**YOUR GOAL:** An exact copy of all the entries below is what this task needs.
** Opening EXTRACTED MATERIAL block **
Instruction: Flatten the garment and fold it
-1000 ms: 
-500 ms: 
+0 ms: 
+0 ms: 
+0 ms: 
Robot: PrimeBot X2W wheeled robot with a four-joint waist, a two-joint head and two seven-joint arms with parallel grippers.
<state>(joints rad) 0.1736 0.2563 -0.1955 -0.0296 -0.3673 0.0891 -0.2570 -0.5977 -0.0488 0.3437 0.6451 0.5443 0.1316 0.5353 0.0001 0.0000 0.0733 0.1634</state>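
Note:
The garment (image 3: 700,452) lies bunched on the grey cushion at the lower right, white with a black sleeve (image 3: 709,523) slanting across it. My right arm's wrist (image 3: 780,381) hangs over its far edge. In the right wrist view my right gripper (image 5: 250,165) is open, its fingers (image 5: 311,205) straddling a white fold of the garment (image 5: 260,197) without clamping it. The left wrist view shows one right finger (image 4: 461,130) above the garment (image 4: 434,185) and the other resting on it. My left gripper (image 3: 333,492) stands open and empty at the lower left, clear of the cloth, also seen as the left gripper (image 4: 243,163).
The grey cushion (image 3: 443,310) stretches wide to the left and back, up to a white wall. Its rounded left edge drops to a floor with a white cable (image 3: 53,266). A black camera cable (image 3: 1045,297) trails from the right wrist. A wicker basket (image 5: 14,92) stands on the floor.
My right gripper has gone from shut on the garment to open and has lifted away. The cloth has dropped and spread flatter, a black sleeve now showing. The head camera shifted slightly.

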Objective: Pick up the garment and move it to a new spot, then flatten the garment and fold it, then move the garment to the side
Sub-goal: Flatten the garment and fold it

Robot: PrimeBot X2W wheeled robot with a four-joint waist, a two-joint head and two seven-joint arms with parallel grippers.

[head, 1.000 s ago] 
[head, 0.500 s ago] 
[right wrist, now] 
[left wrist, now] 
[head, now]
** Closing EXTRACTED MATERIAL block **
**FINAL ANSWER:**
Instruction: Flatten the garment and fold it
-1000 ms: 
-500 ms: 
+0 ms: 
+0 ms: 
+0 ms: 
Robot: PrimeBot X2W wheeled robot with a four-joint waist, a two-joint head and two seven-joint arms with parallel grippers.
<state>(joints rad) 0.1736 0.2563 -0.1955 -0.0296 -0.3673 0.0891 -0.2570 -0.5977 -0.0488 0.3437 0.6451 0.5443 0.1316 0.5353 0.0001 0.0000 0.0733 0.1634</state>
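Note:
The garment (image 3: 700,452) lies bunched on the grey cushion at the lower right, white with a black sleeve (image 3: 709,523) slanting across it. My right arm's wrist (image 3: 780,381) hangs over its far edge. In the right wrist view my right gripper (image 5: 250,165) is open, its fingers (image 5: 311,205) straddling a white fold of the garment (image 5: 260,197) without clamping it. The left wrist view shows one right finger (image 4: 461,130) above the garment (image 4: 434,185) and the other resting on it. My left gripper (image 3: 333,492) stands open and empty at the lower left, clear of the cloth, also seen as the left gripper (image 4: 243,163).
The grey cushion (image 3: 443,310) stretches wide to the left and back, up to a white wall. Its rounded left edge drops to a floor with a white cable (image 3: 53,266). A black camera cable (image 3: 1045,297) trails from the right wrist. A wicker basket (image 5: 14,92) stands on the floor.
My right gripper has gone from shut on the garment to open and has lifted away. The cloth has dropped and spread flatter, a black sleeve now showing. The head camera shifted slightly.
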
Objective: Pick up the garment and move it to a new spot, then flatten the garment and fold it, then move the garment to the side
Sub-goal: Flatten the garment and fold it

Robot: PrimeBot X2W wheeled robot with a four-joint waist, a two-joint head and two seven-joint arms with parallel grippers.

[head, 1.000 s ago] 
[head, 0.500 s ago] 
[right wrist, now] 
[left wrist, now] 
[head, now]

This response is complete, and nothing else is pending.